WHAT YOU SHOULD DO:
Every line of the data below is to be written out again exactly.

DATA:
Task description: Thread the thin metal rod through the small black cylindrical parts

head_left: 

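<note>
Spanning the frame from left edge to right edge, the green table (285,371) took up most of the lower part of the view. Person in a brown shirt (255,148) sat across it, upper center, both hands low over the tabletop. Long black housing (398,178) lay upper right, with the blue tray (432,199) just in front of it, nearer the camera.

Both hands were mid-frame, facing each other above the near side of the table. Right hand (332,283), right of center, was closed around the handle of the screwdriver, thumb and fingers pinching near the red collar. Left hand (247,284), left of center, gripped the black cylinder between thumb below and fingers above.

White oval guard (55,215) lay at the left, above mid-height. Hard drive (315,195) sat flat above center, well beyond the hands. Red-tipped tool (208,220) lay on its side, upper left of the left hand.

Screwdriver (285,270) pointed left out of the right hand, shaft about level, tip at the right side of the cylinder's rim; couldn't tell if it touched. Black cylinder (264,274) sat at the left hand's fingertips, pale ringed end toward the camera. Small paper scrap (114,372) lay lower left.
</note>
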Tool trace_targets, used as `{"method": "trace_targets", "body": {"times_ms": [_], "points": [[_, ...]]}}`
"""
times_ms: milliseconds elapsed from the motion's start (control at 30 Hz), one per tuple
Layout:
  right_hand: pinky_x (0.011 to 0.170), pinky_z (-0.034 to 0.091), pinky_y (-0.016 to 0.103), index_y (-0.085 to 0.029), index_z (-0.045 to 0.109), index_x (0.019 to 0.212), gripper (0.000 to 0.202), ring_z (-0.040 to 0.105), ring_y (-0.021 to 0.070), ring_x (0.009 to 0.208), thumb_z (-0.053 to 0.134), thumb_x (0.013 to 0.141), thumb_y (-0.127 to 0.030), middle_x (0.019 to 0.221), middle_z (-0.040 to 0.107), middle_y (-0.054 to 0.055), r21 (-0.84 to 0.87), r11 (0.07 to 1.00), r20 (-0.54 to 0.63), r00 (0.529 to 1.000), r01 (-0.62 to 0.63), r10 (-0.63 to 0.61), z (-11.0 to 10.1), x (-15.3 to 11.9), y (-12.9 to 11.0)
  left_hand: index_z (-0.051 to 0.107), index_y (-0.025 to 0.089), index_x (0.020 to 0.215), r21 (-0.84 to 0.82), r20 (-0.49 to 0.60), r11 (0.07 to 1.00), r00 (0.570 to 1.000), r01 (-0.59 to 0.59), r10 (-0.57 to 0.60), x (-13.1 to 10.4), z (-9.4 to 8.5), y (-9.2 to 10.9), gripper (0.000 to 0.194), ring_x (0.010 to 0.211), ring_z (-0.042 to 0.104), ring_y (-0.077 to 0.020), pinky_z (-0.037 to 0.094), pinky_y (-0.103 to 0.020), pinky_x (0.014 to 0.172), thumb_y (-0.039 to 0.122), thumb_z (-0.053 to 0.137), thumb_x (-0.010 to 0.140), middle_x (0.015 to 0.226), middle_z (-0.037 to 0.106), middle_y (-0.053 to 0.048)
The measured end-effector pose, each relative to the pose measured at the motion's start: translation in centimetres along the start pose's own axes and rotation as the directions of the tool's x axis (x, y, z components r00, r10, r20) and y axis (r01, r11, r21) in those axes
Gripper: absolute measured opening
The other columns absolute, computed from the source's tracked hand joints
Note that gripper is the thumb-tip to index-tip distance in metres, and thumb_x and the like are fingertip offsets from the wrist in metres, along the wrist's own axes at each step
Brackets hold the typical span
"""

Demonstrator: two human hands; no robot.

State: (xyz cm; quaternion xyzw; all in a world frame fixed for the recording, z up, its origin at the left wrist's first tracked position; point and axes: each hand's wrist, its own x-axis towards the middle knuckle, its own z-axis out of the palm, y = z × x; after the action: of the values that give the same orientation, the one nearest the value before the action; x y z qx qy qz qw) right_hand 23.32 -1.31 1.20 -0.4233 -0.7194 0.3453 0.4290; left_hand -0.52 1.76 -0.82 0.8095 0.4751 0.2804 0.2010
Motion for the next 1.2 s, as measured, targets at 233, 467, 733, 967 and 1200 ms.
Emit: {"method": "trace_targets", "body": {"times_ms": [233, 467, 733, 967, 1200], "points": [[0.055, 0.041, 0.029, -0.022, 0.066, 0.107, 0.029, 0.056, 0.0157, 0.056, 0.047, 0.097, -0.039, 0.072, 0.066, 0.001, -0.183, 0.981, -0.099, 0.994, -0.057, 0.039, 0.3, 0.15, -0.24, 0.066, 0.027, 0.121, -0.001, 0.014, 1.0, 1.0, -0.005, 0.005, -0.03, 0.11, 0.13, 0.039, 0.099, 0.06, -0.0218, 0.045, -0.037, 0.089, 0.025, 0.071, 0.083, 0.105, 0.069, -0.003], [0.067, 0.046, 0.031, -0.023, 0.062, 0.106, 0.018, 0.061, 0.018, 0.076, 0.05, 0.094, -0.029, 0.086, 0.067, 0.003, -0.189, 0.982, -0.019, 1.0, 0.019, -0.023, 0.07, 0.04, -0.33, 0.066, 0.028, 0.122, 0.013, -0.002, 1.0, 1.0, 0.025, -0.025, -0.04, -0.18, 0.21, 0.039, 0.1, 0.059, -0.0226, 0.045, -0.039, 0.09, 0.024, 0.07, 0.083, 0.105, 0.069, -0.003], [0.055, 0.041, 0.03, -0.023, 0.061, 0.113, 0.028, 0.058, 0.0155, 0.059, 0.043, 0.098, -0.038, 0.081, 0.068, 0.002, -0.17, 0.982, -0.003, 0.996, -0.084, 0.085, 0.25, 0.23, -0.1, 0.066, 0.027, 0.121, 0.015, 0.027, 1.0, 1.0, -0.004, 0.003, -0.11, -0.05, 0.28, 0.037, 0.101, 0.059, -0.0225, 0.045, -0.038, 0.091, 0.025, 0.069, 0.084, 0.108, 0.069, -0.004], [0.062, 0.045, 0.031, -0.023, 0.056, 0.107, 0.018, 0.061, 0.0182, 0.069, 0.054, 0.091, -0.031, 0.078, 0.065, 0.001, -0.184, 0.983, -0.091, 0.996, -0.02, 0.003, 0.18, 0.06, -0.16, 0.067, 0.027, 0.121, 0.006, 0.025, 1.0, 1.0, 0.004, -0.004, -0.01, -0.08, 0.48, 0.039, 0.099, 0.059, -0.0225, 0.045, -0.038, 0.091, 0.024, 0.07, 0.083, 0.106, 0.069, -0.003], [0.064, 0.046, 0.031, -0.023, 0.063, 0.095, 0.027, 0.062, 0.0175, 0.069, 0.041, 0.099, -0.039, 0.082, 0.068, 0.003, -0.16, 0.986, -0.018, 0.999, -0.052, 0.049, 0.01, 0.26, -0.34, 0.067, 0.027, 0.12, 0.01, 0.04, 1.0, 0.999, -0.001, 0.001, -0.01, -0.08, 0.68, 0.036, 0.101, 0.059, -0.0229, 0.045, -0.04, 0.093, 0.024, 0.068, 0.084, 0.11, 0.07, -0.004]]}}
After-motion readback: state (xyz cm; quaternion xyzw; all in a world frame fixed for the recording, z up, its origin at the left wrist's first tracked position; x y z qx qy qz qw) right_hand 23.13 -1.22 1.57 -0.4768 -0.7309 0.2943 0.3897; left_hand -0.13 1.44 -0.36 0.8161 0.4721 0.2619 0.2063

TASK RESPONSE:
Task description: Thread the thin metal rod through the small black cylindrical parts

head_left: 

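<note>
Spanning the frame from left edge to right edge, the green table (285,371) took up most of the lower part of the view. Person in a brown shirt (255,148) sat across it, upper center, both hands low over the tabletop. Long black housing (398,178) lay upper right, with the blue tray (432,199) just in front of it, nearer the camera.

Both hands were mid-frame, facing each other above the near side of the table. Right hand (332,283), right of center, was closed around the handle of the screwdriver, thumb and fingers pinching near the red collar. Left hand (247,284), left of center, gripped the black cylinder between thumb below and fingers above.

White oval guard (55,215) lay at the left, above mid-height. Hard drive (315,195) sat flat above center, well beyond the hands. Red-tipped tool (208,220) lay on its side, upper left of the left hand.

Screwdriver (285,270) pointed left out of the right hand, shaft about level, tip at the right side of the cylinder's rim; couldn't tell if it touched. Black cylinder (264,274) sat at the left hand's fingertips, pale ringed end toward the camera. Small paper scrap (114,372) lay lower left.
</note>
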Tool trace_targets, used as `{"method": "trace_targets", "body": {"times_ms": [_], "points": [[_, ...]]}}`
"""
times_ms: milliseconds elapsed from the motion's start (control at 30 Hz), one per tuple
Layout:
  right_hand: pinky_x (0.011 to 0.170), pinky_z (-0.034 to 0.091), pinky_y (-0.016 to 0.103), index_y (-0.085 to 0.029), index_z (-0.045 to 0.109), index_x (0.019 to 0.212), gripper (0.000 to 0.202), ring_z (-0.040 to 0.105), ring_y (-0.021 to 0.070), ring_x (0.009 to 0.208), thumb_z (-0.053 to 0.134), thumb_x (0.013 to 0.141), thumb_y (-0.127 to 0.030), middle_x (0.019 to 0.221), middle_z (-0.040 to 0.107), middle_y (-0.054 to 0.055), r21 (-0.84 to 0.87), r11 (0.07 to 1.00), r20 (-0.54 to 0.63), r00 (0.529 to 1.000), r01 (-0.62 to 0.63), r10 (-0.63 to 0.61), z (-11.0 to 10.1), x (-15.3 to 11.9), y (-12.9 to 11.0)
  left_hand: index_z (-0.051 to 0.107), index_y (-0.025 to 0.089), index_x (0.020 to 0.215), r21 (-0.84 to 0.82), r20 (-0.49 to 0.60), r11 (0.07 to 1.00), r00 (0.570 to 1.000), r01 (-0.59 to 0.59), r10 (-0.57 to 0.60), x (-13.1 to 10.4), z (-9.4 to 8.5), y (-9.2 to 10.9), gripper (0.000 to 0.194), ring_x (0.010 to 0.211), ring_z (-0.042 to 0.104), ring_y (-0.077 to 0.020), pinky_z (-0.037 to 0.094), pinky_y (-0.103 to 0.020), pinky_x (0.014 to 0.172), thumb_y (-0.039 to 0.122), thumb_z (-0.053 to 0.137), thumb_x (-0.010 to 0.140), middle_x (0.015 to 0.226), middle_z (-0.037 to 0.106), middle_y (-0.053 to 0.048)
The measured end-effector pose, each relative to the pose measured at the motion's start: translation in centimetres along the start pose's own axes and rotation as the directions of the tool's x axis (x, y, z components r00, r10, r20) and y axis (r01, r11, r21) in those axes
Gripper: absolute measured opening
The other columns absolute, computed from the source's tracked hand joints
Note that gripper is the thumb-tip to index-tip distance in metres, and thumb_x and the like are fingertip offsets from the wrist in metres, along the wrist's own axes at each step
Brackets hold the typical span
"""

Demonstrator: two human hands; no robot.

State: (xyz cm; quaternion xyzw; all in a world frame fixed for the recording, z up, its origin at the left wrist's first tracked position; point and axes: each hand's wrist, its own x-axis towards the middle knuckle, its own z-axis out of the palm, y = z × x; after the action: of the values that give the same orientation, the one nearest the value before the action; x y z qx qy qz qw) right_hand 23.32 -1.31 1.20 -0.4233 -0.7194 0.3453 0.4290; left_hand -0.52 1.76 -0.82 0.8095 0.4751 0.2804 0.2010
Motion for the next 1.2 s, as measured, targets at 233, 467, 733, 967 and 1200 ms.
Emit: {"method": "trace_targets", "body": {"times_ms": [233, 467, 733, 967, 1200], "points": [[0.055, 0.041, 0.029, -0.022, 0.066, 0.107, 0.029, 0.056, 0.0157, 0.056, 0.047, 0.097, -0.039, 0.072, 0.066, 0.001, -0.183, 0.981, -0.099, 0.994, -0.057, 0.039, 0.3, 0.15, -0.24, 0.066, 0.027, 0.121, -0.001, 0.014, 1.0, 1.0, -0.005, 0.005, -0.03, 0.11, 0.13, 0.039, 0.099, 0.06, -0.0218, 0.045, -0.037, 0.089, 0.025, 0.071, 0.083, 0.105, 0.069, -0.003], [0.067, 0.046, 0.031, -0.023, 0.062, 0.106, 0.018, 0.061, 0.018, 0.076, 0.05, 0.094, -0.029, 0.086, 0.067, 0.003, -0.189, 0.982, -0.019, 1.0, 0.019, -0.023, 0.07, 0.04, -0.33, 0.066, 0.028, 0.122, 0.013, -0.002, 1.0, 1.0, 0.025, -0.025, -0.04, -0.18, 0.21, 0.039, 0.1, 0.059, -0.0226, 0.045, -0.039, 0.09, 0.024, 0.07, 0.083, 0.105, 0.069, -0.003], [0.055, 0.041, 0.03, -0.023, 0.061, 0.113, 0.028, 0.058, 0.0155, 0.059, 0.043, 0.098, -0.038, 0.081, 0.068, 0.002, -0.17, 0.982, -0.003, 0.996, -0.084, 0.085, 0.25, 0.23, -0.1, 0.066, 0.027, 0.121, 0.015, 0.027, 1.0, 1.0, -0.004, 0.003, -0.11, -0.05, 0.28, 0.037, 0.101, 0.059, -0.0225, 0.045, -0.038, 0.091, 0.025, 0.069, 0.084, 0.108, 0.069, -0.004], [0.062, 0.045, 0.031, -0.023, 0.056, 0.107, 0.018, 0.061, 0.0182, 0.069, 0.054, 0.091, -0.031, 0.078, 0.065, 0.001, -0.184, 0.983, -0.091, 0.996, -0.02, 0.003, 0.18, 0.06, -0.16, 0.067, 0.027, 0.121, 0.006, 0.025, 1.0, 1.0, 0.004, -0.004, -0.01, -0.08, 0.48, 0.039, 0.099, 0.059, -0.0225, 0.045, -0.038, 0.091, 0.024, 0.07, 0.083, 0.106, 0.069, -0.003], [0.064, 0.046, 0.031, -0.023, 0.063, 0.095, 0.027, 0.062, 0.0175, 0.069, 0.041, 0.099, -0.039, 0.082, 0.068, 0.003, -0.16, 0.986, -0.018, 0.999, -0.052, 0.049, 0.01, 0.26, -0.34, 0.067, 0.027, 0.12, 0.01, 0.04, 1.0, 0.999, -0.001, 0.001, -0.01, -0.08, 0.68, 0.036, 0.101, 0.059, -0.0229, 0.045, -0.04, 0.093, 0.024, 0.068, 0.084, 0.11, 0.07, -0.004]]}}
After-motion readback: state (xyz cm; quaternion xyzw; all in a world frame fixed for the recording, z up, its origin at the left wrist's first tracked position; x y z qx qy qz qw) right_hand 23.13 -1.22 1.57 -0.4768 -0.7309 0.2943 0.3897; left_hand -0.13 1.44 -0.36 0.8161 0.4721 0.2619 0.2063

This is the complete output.